Dive Brief:
- Johnson & Johnson has won Food and Drug Administration approval for a catheter that delivers radiofrequency and pulsed field energy to treat atrial fibrillation.
- The approval, which J&J disclosed Wednesday, covers the Dual Energy Thermocool Smarttouch SF Platform. J&J already had approval for a single, radiofrequency energy version of the device.
- Integrated into the company’s Carto mapping system, the dual-energy catheter is part of J&J’s push to leverage its electrophysiology strength to reverse market share losses triggered by PFA.
Dive Insight:
Boston Scientific and Medtronic beat J&J to the PFA market. Shortly after J&J launched its Varipulse PFA device, it temporarily paused all U.S. cases to investigate four reported neurovascular events.
As 2026 began, J&J CEO Joaquin Duato said the company was “gaining back share in PFA” and predicted that it would launch “a new catheter every year through the end of the decade.”
J&J received a CE mark for the dual-energy Thermocool catheter in January 2025 and began its first cases in Europe later that year. The company continues “to receive strong feedback” for the dual-energy device in Europe, Duato said on J&J’s first-quarter earnings call in April.
Talking to J&J’s Michael Bodner at an event in May, RBC Capital Markets analyst Shagun Singh said her channel checks indicated that dual-energy catheters are used in about 20% to 30% of cases. The device could help J&J “regain more share in the complicated end of the procedure spectrum,” Singh said, citing key opinion leaders.

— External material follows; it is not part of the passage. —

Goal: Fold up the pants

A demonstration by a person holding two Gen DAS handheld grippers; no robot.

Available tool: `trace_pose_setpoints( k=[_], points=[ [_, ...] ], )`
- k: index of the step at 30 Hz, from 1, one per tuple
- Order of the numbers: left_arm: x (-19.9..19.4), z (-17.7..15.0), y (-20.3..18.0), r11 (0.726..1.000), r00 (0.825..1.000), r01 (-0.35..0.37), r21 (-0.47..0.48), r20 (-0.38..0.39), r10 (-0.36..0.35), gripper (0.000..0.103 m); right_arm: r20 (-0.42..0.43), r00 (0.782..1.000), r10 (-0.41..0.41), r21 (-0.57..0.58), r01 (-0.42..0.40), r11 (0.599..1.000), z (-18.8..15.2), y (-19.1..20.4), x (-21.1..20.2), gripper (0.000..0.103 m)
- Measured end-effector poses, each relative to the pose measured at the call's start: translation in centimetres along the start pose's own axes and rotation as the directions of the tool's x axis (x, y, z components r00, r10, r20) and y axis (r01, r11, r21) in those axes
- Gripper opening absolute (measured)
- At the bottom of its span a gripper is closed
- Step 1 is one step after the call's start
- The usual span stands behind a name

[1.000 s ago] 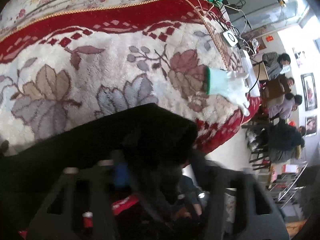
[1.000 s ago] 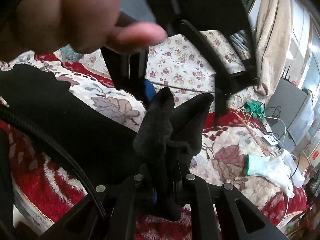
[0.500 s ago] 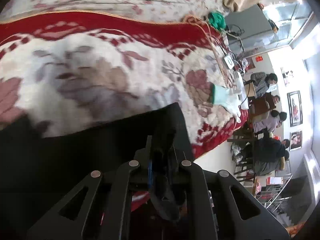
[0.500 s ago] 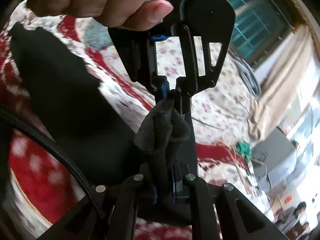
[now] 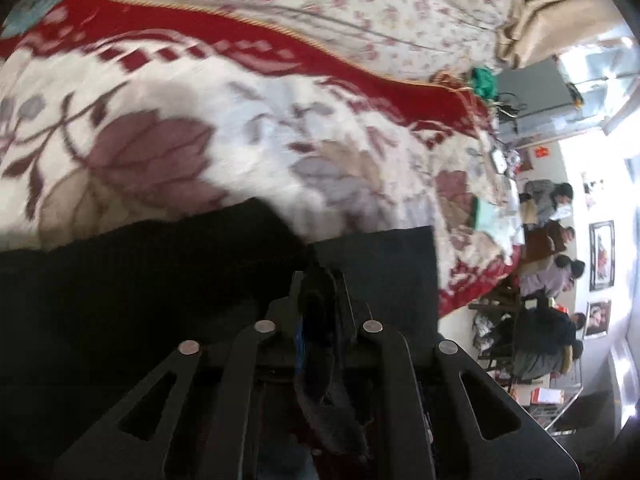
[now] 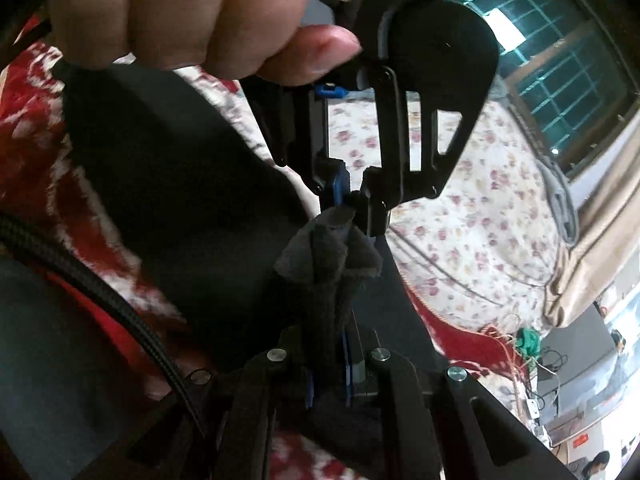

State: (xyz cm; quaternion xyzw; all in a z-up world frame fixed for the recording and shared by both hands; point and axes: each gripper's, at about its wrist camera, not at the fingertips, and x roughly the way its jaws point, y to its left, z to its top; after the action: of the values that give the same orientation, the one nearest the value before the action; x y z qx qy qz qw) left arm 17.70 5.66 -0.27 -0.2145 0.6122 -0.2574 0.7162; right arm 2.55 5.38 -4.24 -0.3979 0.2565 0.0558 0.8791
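The black pants (image 5: 140,280) lie spread on a red and white floral blanket (image 5: 240,128). My left gripper (image 5: 320,292) is shut on a bunched edge of the pants, low over the blanket. My right gripper (image 6: 332,336) is shut on another bunched fold of the pants (image 6: 328,256). In the right wrist view the left gripper (image 6: 352,200) hangs just beyond, held by a hand (image 6: 200,12), its tips almost touching the fold I hold. The dark pants (image 6: 180,200) spread to the left.
A flowered sheet (image 5: 360,0) lies beyond the blanket. A white glove (image 5: 492,216), a green bundle (image 5: 484,80) and cables lie near the blanket's far end. Several people sit in the room at right (image 5: 548,272). A window (image 6: 560,60) and curtain (image 6: 592,240) stand behind.
Both grippers have carried the pants edge across the blanket, away from the glove. The two grippers have come closer together and the pants lie flatter under the left one.
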Motion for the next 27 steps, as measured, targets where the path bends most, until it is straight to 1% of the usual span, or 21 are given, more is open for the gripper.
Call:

Bodner, company group chair, electrophysiology and neurovascular at J&J, said the dual-energy device is based on the most widely used radiofrequency catheter globally. The catheter is what physicians train on and are most used to, Bodner said.
Adding the ability to toggle between radiofrequency and pulsed field energy gives physicians “a lot of versatility, depending on the complexity of the patient,” Bodner said. The J&J executive outlined how ablations near anatomy such as the coronary arteries pose challenges that make access to different energy valuable.